BEACON FALLS — Beacon Falls is about as far from a bustling metropolis as it gets, but the small town presently has three different groups working toward the same elusive goal: economic development.
The bodies include the Merchant’s Association, Citizens for Tomorrow’s Downtown (CFTD, a private, ad hoc committee), and the Economic Development Commission (EDC, a municipal organization).
The triumvirate met casually Monday evening to discuss the possibility of merging the merchant group and the CFTD, given the latter’s dormancy of late.
EDC commissioner Ed Korzon noted that the CFTD may have “peaked out.”
“We ran the course, as far as I’m concerned,” he said.
CFTD Chairman Rick Cherhoniak echoed these sentiments, saying the group had played a role in the initial phase of development in downtown—and that phase is over.
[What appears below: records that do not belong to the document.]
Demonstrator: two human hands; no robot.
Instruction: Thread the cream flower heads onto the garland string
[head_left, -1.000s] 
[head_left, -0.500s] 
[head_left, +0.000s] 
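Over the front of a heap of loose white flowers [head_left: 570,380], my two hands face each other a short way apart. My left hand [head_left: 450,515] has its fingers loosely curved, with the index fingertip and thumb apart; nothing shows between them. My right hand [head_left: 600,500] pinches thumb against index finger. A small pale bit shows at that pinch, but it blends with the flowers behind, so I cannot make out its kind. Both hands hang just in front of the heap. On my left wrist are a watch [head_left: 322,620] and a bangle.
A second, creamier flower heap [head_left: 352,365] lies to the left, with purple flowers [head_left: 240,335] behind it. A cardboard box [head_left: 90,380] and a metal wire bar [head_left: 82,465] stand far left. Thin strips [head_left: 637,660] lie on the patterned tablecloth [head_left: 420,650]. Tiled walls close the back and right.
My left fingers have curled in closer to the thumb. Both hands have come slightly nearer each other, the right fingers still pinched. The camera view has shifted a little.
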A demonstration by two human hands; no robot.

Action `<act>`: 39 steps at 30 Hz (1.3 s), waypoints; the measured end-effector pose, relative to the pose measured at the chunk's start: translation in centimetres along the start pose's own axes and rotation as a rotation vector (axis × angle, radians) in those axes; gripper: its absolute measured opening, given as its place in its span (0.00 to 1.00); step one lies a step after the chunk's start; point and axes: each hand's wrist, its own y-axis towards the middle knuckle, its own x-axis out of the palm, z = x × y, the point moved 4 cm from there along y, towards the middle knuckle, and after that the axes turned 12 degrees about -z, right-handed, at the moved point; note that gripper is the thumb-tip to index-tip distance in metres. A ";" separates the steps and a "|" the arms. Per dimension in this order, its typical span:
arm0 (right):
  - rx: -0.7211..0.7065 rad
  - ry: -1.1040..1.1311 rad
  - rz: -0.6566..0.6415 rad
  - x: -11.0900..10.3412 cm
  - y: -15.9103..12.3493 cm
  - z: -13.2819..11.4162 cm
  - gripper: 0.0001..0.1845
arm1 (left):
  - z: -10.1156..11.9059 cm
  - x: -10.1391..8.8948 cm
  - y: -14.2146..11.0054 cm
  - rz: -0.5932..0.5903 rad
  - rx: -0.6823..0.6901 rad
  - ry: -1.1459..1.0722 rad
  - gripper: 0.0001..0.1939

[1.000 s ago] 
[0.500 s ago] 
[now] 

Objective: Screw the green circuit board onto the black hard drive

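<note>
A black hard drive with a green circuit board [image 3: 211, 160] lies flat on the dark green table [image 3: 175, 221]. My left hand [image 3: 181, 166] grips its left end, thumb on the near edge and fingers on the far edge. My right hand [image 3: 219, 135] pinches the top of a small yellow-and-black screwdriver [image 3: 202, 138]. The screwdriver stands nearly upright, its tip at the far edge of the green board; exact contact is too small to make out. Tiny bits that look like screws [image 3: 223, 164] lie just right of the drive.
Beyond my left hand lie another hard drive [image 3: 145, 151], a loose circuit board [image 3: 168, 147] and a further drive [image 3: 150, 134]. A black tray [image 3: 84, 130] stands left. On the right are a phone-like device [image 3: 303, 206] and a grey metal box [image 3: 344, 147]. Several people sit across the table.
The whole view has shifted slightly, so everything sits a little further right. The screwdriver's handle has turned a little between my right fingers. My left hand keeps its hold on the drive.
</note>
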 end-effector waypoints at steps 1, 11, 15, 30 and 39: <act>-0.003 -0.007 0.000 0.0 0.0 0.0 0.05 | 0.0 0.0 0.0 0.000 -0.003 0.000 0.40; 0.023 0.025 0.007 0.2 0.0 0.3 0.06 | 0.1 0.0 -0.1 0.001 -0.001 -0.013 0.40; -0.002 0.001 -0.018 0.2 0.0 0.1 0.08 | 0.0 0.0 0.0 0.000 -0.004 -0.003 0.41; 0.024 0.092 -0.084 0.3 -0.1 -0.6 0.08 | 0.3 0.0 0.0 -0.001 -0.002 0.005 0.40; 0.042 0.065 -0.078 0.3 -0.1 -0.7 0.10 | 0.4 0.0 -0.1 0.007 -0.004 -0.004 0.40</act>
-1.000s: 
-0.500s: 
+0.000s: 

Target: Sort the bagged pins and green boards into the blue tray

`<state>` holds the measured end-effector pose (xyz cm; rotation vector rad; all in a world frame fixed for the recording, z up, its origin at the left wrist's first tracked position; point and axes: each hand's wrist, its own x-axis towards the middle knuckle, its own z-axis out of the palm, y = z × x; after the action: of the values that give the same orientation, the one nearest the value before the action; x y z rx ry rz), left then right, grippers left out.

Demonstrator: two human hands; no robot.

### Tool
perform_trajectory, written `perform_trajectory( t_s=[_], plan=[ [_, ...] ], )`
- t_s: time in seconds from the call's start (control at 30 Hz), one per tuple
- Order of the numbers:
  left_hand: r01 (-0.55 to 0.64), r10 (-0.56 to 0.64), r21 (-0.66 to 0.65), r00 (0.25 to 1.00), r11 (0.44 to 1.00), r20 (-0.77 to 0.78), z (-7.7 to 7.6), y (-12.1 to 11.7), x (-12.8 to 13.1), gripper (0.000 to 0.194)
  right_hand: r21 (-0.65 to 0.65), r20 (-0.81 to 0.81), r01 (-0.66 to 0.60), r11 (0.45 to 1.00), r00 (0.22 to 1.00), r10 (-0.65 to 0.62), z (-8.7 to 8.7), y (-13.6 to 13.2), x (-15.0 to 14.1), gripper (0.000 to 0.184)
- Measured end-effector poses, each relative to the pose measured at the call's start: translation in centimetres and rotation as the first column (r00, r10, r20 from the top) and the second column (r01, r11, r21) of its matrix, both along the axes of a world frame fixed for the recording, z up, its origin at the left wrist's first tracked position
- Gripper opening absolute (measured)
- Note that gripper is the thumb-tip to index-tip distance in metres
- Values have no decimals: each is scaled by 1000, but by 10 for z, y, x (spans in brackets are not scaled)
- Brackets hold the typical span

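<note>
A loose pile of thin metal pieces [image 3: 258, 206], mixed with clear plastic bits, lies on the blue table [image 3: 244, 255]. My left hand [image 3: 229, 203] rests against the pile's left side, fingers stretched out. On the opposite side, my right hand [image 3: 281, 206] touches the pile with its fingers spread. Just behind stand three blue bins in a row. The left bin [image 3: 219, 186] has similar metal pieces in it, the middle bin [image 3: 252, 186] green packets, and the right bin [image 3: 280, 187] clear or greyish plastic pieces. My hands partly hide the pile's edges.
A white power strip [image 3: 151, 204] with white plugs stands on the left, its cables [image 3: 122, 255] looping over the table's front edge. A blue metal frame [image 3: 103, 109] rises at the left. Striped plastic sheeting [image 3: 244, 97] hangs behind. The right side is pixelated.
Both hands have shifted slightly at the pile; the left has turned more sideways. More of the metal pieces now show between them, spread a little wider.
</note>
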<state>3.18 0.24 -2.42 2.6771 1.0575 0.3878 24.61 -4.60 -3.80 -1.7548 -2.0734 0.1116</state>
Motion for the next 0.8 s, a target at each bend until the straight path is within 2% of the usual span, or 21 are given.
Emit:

CFTD Treasurer Jim Woodward was even at the point of discussing the transfer of approximately $10,000, the balance of the CFTD’s funds, and its inventory to the Merchant’s Association, the more active group.
But Merchant’s Association President Bob Bradley and First Selectman Sue Cable quickly dissuaded the EDC and CFTD leadership from this course.
Bradley noted that the two groups “complement each other”—the CFTD has always been concerned about the “aesthetics of downtown,” while the Merchant’s Association is trying to “drive business to business.”
“Our focus is to concentrate on business and remind folks, ‘Hey, this is where your kids sell Girl Scout cookies, but come back every now and then; we need you,’” he said. “We need to keep repeating, ‘If you don’t use it, you lose it.’”
“You’ve got a benefit to a group based on development and beautification and another in charge of business,” Cable told the EDC. “I truly believe you need both groups … they’re your arms.”
The groups discussed the possibilities of intensive planning sessions, public forums, marketing and advertising, and new leadership—“new blood,” as Cherhoniak put it—for the CFTD.
Bill Purcell, President of the Greater Valley Chamber of Commerce, indicated “the continuity of leadership coupled with new leadership is a winning formula.”
He invoked classical poet John Donne to stress the importance of a regional business approach: “No man is an island, no city is an island, no town is an island,” he said. “We have to think more regionally and more broadly.
“The best is yet to come,” he added. “This recession will end. You’re smart to ask yourselves, ‘Where can we best position ourselves for this next wave [of business]?’”
The groups agreed to meet again in March to lay out concrete economic development goals and strategies—though Bradley implored all to think pragmatically and not succumb to “analysis paralysis.”
Cable indicated the March meeting would be a “huge, town-wide charrette” and said the Board of Selectmen would assign specific goals for each group to address in the interim so they’d each have something to “present instructively.”
“We’re going to showcase the little town of Beacon Falls and show people it’s really a jewel,” she said.